Judicial Self-Restraint in Corporate Climate Governance
Beyond its recognition of corporate climate obligations, the judgment is of particular institutional interest for the way in which the court articulates the scope of its own judicial role.
Throughout the proceedings, TotalEnergies argued that the principle of separation of powers prevented the court from prescribing the substantive content of the vigilance plan or from determining the preventive measures that the company should adopt (paras. 191, 198 and 200). The defendants further submitted that Article 1252 of the Civil Code could not provide an independent basis for judicially imposed climate measures.
The court rejects this objection only in part. It confirms that the Duty of Vigilance Act and the preventive obligation embodied in Article 1252 pursue the same objective of environmental risk prevention and therefore belong to a common normative framework (para. 209). At the same time, however, it distinguishes between recognizing this legal relationship and drawing immediate remedial consequences from it.
That distinction is dictated by the procedural posture of the case. Having ordered TotalEnergies to revise its vigilance plan within six months, the court considers that it cannot yet determine whether additional preventive measures under Article 1252 are necessary. Any assessment of such measures necessarily depends on the content of the revised plan. The articulation between the two regimes is therefore not rejected but deferred.
This reasoning reflects a measured conception of the judicial function. The court accepts responsibility for reviewing the legality and adequacy of the vigilance plan, but declines to substitute its own assessment for that of the company’s governing bodies by prescribing climate strategy or preventive measures before the revised plan has been examined. Judicial review is thus conceived as sequential rather than comprehensive: compliance with the Duty of Vigilance Act must first be assessed before the court can consider whether the general preventive regime of the Civil Code requires further intervention.
The judgment consequently adopts a nuanced form of judicial self-restraint.

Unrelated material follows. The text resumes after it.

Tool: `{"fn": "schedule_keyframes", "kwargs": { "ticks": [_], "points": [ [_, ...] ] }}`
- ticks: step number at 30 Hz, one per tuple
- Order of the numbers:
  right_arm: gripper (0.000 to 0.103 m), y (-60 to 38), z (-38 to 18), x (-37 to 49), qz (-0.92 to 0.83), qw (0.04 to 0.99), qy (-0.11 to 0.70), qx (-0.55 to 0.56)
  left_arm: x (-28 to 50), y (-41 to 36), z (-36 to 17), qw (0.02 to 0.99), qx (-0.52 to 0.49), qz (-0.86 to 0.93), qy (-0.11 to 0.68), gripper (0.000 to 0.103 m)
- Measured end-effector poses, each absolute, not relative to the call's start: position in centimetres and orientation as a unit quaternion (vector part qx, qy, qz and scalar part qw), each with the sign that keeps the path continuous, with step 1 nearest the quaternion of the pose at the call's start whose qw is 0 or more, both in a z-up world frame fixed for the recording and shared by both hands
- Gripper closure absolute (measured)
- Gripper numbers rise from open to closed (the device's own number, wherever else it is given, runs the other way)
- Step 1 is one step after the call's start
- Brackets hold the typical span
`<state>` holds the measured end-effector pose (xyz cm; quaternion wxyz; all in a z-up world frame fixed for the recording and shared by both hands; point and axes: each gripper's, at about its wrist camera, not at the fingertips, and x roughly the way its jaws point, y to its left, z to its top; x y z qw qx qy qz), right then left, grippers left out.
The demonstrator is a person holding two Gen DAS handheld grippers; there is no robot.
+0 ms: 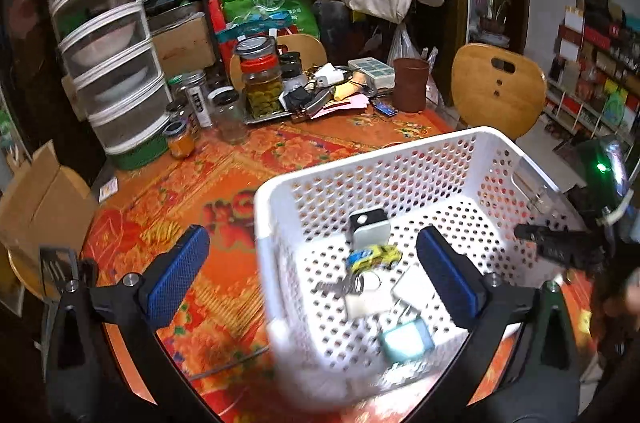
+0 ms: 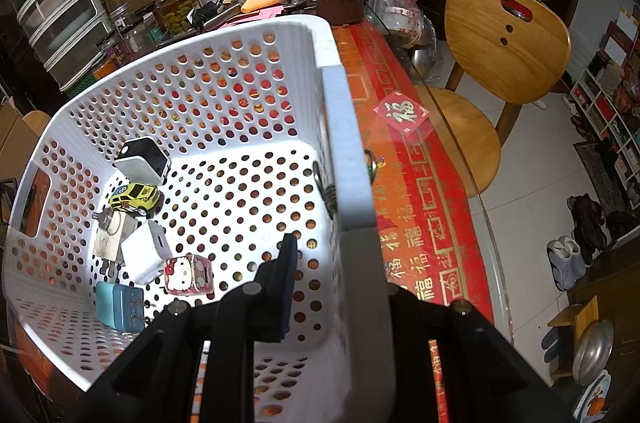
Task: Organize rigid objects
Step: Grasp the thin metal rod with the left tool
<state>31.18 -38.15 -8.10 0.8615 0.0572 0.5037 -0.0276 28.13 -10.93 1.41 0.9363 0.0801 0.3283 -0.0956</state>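
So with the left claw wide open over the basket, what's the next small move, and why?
Probably lift the left claw clear of the white basket and turn it toward the table clutter. Its jaws stand open with nothing between them, the toy car and chargers already lie inside, and the right claw pinches the basket wall, steadying it.

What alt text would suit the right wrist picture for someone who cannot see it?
The right gripper is clamped on the rim of a white perforated basket on a red patterned tablecloth. Inside lie a yellow toy car, several chargers and a small cartoon-cat box.
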Motion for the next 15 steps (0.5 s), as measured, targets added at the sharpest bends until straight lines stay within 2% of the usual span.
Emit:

It neither excludes the application of Article 1252 nor treats the Duty of Vigilance Act as a self-contained regime. Instead, it postpones the combined operation of both instruments until the factual and legal basis for such intervention has been established. The decision therefore leaves open the possibility of a more integrated model of corporate climate accountability while confirming that its judicial construction will develop incrementally rather than through a single ruling.
Final remarks
More broadly, the judgment reflects the gradual consolidation of corporate climate accountability within French private law. It clarifies aspects of the legal framework governing the duty of vigilance in relation to human rights and environmental harm, while leaving its precise contours to be further developed in subsequent case law. In this respect, the decision may be seen as contributing to an emerging line of authority rather than definitively settling the question.